Task requirements
After finding the line with "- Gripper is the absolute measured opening" in the data below, set down exactly each line through the one with "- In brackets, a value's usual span", inclusive, and stop there.

Dataset extract
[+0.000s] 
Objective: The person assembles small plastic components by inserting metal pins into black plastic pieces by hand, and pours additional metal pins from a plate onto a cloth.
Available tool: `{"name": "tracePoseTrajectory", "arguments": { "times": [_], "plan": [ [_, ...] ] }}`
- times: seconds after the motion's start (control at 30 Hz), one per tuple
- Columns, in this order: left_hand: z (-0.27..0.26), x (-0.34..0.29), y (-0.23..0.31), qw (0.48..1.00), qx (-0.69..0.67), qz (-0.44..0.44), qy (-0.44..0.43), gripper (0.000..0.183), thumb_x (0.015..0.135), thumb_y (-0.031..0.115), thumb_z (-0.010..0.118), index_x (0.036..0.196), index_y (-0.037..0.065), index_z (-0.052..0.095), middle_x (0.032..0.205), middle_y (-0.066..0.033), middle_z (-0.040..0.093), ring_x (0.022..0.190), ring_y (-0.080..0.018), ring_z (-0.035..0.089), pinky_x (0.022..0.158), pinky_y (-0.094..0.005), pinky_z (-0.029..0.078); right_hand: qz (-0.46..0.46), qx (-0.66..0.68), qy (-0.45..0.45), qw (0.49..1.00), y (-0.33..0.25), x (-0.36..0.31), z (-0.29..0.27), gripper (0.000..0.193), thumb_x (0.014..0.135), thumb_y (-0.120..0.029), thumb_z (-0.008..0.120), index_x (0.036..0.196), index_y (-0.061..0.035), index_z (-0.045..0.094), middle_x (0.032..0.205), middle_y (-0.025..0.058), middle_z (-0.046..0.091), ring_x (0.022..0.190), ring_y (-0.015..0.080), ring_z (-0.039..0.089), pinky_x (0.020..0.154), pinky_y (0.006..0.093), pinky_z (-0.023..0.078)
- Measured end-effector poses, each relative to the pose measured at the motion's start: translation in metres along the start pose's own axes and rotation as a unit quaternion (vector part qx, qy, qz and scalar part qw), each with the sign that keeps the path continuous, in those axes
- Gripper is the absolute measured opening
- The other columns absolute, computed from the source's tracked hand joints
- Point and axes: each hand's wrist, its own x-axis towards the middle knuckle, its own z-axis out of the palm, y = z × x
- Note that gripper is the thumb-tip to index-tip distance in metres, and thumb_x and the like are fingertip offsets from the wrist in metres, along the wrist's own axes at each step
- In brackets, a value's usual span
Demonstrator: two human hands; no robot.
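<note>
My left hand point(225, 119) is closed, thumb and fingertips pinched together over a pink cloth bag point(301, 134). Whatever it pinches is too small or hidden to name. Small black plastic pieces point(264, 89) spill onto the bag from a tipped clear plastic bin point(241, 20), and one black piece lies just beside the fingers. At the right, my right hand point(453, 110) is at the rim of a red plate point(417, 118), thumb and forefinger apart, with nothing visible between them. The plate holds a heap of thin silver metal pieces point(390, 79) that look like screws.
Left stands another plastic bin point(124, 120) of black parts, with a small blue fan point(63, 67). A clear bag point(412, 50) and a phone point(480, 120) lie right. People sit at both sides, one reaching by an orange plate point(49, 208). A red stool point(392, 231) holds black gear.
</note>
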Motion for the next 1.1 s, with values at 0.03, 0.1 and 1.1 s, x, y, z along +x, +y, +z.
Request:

Completed exercise
- Gripper is the absolute measured opening
- The other columns absolute, computed from the source's tracked hand joints
- Point and axes: each hand's wrist, its own x-axis towards the middle knuckle, its own z-axis out of the palm, y = z × x
- Note that gripper is the thumb-tip to index-tip distance in metres, and thumb_x and the like are fingertip offsets from the wrist in metres, along the wrist's own axes at each step
- In brackets, a value's usual span

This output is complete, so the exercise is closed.